The record reveals that Meeks was indicted on six counts of serious injury by vessel, two counts of boating while under the influence of alcohol, and one count of reckless boating under the Boat Safety Act.1 See OCGA §§ 52-7-12(a);  52-7-12.1;  52-7-12.4. The parties stipulated that the incident upon which the indictment was based took place on a privately owned lake that was not open to the public.   Meeks moved to quash the indictment, arguing that the provisions of the Boat Safety Act applied only to “[w]aters of this state” as defined in the Act, which definition expressly excluded privately owned lakes or ponds that were not open to the public.   See OCGA § 52-7-3(26).   The trial court denied the motion but certified its order for immediate review by this Court.   Having followed the interlocutory appeal procedure, Meeks appeals.

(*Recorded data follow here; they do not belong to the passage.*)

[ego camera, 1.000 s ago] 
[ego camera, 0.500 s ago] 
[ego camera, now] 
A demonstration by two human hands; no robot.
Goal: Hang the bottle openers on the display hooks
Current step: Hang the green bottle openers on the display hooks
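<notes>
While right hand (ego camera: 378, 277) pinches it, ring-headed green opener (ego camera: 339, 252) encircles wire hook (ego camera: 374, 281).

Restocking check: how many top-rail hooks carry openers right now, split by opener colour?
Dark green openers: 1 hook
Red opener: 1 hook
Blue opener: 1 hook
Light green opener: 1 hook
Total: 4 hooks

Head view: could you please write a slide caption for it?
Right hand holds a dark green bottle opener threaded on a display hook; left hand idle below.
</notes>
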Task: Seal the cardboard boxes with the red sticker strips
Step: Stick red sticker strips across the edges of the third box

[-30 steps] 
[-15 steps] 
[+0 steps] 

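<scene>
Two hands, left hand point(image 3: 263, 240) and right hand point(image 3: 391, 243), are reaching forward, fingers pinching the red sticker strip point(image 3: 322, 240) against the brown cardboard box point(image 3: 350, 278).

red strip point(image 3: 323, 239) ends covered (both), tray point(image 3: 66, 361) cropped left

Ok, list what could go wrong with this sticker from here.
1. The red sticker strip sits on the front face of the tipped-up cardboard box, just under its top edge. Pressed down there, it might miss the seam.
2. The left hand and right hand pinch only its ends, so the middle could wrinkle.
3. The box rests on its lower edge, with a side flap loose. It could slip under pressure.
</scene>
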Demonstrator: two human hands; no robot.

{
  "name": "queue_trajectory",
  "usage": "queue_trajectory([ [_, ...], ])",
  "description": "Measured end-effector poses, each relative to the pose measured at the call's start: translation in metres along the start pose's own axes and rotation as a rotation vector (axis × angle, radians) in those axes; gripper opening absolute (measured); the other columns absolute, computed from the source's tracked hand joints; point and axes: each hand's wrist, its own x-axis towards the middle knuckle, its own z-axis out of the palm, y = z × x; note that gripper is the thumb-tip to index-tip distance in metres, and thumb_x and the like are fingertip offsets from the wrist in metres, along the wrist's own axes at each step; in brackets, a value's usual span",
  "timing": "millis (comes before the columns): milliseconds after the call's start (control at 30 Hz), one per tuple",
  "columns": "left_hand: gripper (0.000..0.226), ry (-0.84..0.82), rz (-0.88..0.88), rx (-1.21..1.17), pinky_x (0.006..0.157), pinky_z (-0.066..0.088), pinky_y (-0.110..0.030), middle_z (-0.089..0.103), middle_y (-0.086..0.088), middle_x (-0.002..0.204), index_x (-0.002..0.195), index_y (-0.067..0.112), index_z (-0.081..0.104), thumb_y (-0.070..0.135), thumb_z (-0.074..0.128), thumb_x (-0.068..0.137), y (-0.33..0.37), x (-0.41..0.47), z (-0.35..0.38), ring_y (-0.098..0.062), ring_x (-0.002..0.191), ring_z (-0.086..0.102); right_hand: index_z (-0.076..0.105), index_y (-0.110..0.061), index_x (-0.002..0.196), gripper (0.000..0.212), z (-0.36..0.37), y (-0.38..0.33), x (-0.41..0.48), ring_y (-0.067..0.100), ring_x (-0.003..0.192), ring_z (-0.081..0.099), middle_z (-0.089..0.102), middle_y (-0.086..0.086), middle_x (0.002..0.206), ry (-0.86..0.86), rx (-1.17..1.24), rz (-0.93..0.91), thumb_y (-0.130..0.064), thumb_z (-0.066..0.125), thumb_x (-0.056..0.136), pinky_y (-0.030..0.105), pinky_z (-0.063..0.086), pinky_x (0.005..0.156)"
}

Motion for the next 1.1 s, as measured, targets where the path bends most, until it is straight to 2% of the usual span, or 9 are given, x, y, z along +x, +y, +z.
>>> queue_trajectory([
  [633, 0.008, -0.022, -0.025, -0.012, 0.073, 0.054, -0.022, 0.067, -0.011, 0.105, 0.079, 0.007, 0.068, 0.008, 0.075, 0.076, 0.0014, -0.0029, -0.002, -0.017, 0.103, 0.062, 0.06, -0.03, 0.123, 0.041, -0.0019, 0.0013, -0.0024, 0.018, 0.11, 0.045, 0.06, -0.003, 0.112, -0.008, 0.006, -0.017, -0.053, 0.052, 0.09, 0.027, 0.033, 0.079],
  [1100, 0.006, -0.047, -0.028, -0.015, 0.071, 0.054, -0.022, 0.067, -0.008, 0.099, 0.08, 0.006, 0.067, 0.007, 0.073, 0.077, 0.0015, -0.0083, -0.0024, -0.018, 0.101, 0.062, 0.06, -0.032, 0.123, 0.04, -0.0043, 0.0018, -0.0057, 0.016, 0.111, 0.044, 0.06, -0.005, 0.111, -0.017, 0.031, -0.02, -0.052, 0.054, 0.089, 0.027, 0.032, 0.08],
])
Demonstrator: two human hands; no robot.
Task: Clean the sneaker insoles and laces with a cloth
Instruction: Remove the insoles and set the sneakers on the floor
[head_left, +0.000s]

 Since the facts are not in dispute and the question on appeal is purely one of law with respect to the application of the Boat Safety Act, we owe no deference to the trial court's ruling and apply the “plain legal error” standard of review.   See Suarez v. Halbert, 246 Ga.App. 822, 824(1), 543 S.E.2d 733 (2000).

 To determine the proper application of the Boat Safety Act, we need not look any further than the language of the Act itself.  OCGA § 52-7-21(a) provides:  “This article [ (the Georgia Boat Safety Act) ] and other applicable laws of this state shall govern the operation, equipment, and numbering of vessels and all other matters relating thereto, whenever any vessel shall be operated on the waters of this state or when any activity regulated by this article shall take place thereon․”  (Emphasis supplied.)   The Act defines “[w]aters of this state” as “any waters within the territorial limits of this state and the marginal sea adjacent to this state and the high seas when navigated as a part of a journey or ride to or from the shore of this state.   This definition shall not include privately owned ponds or lakes not open to the public.”  (Emphasis supplied.)  OCGA § 52-7-3(26).

As made clear by the statutory language, the General Assembly intended for the Boat Safety Act to apply to the operation of vessels on Georgia waters that are not privately owned, or are privately owned and open for public use.   Since it is undisputed here that the incident that formed the basis for the indictment occurred entirely on a lake that was privately owned and was not open to the public, the trial court erred in failing to dismiss those portions of the indictment that were based on alleged violations of the Georgia Boat Safety Act. Cf. Buckalew v. State, 249 Ga.App. 134, 136(1)(c), 547 S.E.2d 355 (2001) (conviction for boating under the influence upheld where evidence supported court finding that body of water where incident occurred fell within the definition of “[w]aters of this state”).

Judgment reversed.


1.   Meeks was also indicted on one count of reckless conduct, but on appeal he does not challenge the indictment on this count.

MILLER, Judge.

SMITH, C.J., and RUFFIN, P.J., concur.